**Recorded information**
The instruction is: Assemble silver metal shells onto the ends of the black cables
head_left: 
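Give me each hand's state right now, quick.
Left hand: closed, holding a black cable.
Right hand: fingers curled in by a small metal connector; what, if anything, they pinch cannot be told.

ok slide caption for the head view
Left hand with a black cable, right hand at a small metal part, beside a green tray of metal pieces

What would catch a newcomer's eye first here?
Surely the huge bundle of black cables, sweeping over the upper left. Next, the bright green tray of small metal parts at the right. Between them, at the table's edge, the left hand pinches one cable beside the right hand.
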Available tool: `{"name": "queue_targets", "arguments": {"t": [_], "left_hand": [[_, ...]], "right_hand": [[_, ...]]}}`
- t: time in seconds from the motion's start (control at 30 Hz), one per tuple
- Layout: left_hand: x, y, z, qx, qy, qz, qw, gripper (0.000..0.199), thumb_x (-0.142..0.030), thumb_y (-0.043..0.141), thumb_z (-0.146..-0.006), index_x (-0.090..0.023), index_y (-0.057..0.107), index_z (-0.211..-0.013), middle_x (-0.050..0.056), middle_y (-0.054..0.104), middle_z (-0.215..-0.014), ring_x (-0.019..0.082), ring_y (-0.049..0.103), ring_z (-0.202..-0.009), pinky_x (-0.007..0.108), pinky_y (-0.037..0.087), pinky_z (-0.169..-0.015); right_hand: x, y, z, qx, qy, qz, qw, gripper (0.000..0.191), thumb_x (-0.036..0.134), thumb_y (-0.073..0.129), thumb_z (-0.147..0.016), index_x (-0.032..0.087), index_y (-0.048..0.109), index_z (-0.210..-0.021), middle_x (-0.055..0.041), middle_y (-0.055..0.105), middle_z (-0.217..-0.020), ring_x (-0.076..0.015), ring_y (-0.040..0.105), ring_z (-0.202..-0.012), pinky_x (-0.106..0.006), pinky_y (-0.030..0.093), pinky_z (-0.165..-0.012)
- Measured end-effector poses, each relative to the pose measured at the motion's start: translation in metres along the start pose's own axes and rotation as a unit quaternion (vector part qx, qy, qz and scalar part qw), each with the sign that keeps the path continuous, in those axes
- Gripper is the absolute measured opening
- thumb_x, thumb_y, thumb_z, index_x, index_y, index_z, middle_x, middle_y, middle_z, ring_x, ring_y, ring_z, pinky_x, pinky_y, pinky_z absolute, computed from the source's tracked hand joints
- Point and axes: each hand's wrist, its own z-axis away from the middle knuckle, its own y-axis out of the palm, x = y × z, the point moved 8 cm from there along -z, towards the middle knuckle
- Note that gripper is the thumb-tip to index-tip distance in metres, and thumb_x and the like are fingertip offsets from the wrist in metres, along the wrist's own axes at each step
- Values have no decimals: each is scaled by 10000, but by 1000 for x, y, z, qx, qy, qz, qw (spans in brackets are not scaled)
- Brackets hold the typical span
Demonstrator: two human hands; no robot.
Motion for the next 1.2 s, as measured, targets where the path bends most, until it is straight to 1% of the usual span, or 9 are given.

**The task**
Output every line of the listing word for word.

**Answer for this exercise**
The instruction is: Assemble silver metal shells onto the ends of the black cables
head_left: 
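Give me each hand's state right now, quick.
Left hand: closed, holding a black cable.
Right hand: fingers curled in by a small metal connector; what, if anything, they pinch cannot be told.

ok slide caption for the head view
Left hand with a black cable, right hand at a small metal part, beside a green tray of metal pieces

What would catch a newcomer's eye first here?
Surely the huge bundle of black cables, sweeping over the upper left. Next, the bright green tray of small metal parts at the right. Between them, at the table's edge, the left hand pinches one cable beside the right hand.
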Available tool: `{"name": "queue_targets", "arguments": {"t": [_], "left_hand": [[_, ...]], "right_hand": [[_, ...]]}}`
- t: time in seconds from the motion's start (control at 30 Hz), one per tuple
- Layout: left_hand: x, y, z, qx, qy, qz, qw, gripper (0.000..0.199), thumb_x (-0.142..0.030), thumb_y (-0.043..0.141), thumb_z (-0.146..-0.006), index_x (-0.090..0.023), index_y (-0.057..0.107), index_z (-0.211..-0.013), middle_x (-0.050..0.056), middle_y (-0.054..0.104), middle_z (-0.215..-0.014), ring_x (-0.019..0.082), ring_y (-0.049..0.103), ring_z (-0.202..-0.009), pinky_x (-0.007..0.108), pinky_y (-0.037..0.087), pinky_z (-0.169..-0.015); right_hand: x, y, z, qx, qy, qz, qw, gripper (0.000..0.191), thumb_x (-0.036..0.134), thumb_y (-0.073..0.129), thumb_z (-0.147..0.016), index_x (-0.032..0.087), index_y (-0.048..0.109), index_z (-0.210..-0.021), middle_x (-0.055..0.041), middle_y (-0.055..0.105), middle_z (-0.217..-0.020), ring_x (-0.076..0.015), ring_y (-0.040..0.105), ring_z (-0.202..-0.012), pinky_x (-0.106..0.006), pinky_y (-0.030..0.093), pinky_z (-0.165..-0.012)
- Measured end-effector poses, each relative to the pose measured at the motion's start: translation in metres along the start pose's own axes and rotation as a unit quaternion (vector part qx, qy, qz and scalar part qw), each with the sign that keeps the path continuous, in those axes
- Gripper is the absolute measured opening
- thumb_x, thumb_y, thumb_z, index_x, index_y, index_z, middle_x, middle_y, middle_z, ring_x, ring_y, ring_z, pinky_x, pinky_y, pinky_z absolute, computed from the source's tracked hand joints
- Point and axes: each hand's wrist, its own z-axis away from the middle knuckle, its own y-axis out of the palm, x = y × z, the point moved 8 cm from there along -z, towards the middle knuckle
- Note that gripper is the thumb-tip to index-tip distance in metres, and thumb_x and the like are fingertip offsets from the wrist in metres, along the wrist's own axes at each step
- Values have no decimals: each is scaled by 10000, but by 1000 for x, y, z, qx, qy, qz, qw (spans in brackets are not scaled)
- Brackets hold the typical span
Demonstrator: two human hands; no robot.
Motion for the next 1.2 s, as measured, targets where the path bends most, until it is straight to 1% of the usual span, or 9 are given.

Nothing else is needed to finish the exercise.